Introducción. El desarrollo de nuevas quinolonas con un espectro antimicrobiano mejorado que permite cubrir gérmenes grampositivos y anaerobios, unido a su buena tolerabilidad y escasos efectos secundarios, ha llevado a la generalización de su uso para el tratamiento de afecciones de los aparatos genitourinario y respiratorio1. La mayoría de las quinolonas que se hallan en el mercado presentan un perfil parecido de reacciones adversas, entre las que destacan las gastrointestinales, fototoxicidad, discinesias, alargamiento del período QT y alteraciones hepáticas y pancreáticas. El levofloxacino ha demostrado en los estudios de farmacovigilancia el menor índice de reacciones adversas (2%)2, siendo las más frecuentes las náuseas, vómitos y diarreas. Durante los ensayos clínicos la frecuencia de tendinitis, psicosis y crisis comiciales fue inferior al 0,1%3.
Caso clínico. Varón de 70 años, fumador de 20 cigarrillos/día, sin alergias medicamentosas conocidas, con antecedentes de neoplasia de laringe en remisión, úlcera gástrica con erradicación en 1999, enfermedad pulmonar obstructiva crónica de grave intensidad, rinitis crónica y artrosis degenerativa cervicodorsal. Recibía tratamiento habitual con salbutamol, ipratropio, salmeterol y fluticasona inhalados, omeprazol, paracetamol y metamizol.
Acudió a la consulta por dolor en la pantorrilla, con clínica de tendinitis aquílea bilateral progresiva y limitante. Como único antecedente había iniciado tratamiento con tres dosis de levofloxacino (500/24 h) como profilaxis posfaquectomía. Se decidió suspender dicho tratamiento y recomendar reposo, con lo que el paciente refirió mejoría lentamente progresiva durante los dos meses posteriores. Se practicó una analítica con hemograma, VSG, PCR, monograma, calcio, magnesio, CK, glucemia, creatinina, GOT, GPT, GGT y sedimentos normales; HLA-B27, negativo.
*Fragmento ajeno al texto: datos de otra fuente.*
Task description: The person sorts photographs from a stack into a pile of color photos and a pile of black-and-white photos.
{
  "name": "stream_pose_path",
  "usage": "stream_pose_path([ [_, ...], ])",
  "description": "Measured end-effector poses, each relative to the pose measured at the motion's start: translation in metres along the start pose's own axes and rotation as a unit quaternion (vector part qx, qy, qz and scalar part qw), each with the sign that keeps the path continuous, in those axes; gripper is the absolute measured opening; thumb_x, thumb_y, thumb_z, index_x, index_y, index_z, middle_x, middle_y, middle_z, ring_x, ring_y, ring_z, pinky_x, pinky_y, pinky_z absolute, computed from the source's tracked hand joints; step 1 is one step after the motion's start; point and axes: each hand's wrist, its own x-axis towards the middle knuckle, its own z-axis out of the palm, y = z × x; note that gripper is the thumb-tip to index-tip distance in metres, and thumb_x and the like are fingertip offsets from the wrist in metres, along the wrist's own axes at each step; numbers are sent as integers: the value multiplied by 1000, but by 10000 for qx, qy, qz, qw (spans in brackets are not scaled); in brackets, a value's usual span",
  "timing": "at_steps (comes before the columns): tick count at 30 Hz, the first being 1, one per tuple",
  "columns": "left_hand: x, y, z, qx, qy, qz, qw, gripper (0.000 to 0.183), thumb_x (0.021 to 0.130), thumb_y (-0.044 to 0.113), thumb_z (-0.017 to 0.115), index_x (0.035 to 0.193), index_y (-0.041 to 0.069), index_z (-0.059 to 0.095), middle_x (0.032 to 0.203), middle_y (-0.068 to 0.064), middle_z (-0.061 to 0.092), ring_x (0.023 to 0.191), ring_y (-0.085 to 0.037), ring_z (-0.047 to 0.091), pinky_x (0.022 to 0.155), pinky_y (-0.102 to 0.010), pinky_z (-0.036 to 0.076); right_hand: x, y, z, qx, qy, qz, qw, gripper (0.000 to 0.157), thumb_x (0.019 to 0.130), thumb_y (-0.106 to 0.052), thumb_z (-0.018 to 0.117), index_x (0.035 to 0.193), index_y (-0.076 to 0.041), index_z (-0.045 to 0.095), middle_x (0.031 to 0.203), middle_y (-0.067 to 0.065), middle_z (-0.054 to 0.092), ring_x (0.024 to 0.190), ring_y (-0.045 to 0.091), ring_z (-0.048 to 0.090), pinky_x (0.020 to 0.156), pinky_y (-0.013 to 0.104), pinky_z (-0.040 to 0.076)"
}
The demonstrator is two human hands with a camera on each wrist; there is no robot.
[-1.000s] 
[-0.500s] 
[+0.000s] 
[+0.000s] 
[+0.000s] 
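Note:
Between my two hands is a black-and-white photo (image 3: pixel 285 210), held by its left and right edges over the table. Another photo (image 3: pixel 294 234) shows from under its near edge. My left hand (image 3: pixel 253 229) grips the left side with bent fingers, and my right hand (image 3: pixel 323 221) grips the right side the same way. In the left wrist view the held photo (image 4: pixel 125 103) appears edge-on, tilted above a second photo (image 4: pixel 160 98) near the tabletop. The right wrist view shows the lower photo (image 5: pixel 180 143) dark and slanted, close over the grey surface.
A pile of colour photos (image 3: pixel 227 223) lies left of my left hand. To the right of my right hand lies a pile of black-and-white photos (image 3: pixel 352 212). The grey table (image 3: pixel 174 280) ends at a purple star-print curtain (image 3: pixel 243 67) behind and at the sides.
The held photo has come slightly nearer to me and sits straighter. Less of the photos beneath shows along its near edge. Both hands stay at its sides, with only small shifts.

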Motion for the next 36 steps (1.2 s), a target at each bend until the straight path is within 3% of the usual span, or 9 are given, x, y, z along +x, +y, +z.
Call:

Discusión y conclusiones. Desde la descripción de los primeros casos de tendinitis por fluoroquinolonas en 1991, cerca de 1.000 nuevos casos fueron registrados hasta 1997 por la agencia francesa del medicamento. Son más prevalentes en varones de 68 años de edad media, siendo su localización variable pero más frecuente en el tendón de Aquiles, y bilateral en el 57% de los casos. La latencia de aparición de la clínica oscila entre 1 y 150 días, con una media4 de 6, y puede presentarse tiempo después de suspenderse el tratamiento5. Aunque la tendinitis parece ser un efecto secundario de clase, una gran parte de los casos documentados se deben al pefloxacino y ofloxacino, lo que se ha atribuido a un mayor índice en su prescripción. El mecanismo causal de la tendinitis no está todavía totalmente definido. Unas líneas de investigación apuntan a un mecanismo tóxico, dependiente de la dosis, que aparecería ya después de la primera dosis, con edema e infiltrado mononuclear6. La inhibición del mecanismo lesional con la administración de fármacos como la dexametasona, además del hecho de que otros fármacos como la indometacina no incidan en este mecanismo, apoya la hipótesis de que las quinolonas modifican el metabolismo del óxido nítrico y la 5-lipooxigenasa7. El estrés oxidativo produciría lesiones similares a las causadas por isquemia y revascularización, con daños en el colágeno tipo I, que podría evitarse con N-acetilcisteína8. Estudios immunohistoquímicos de las diferentes proteínas de los tendones demuestran lesiones similares entre el ciprofloxacino y una dieta pobre en magnesio, lo que induce a pensar en un mecanismo de antagonismo del magnesio por las quinolonas9. Estudios recientes con levofloxacino demuestran cambios histológicos con dosis bajas del fármaco, con desprendimiento de los tenocitos de la matriz extracelular, vacuolización y engrosamiento de las organelas citoplasmáticas, así como disminución del diámetro fibrilar10,11.
El curso clínico de nuestro paciente fue favorable y a los dos meses de iniciarse el cuadro se hallaba totalmente asintomático.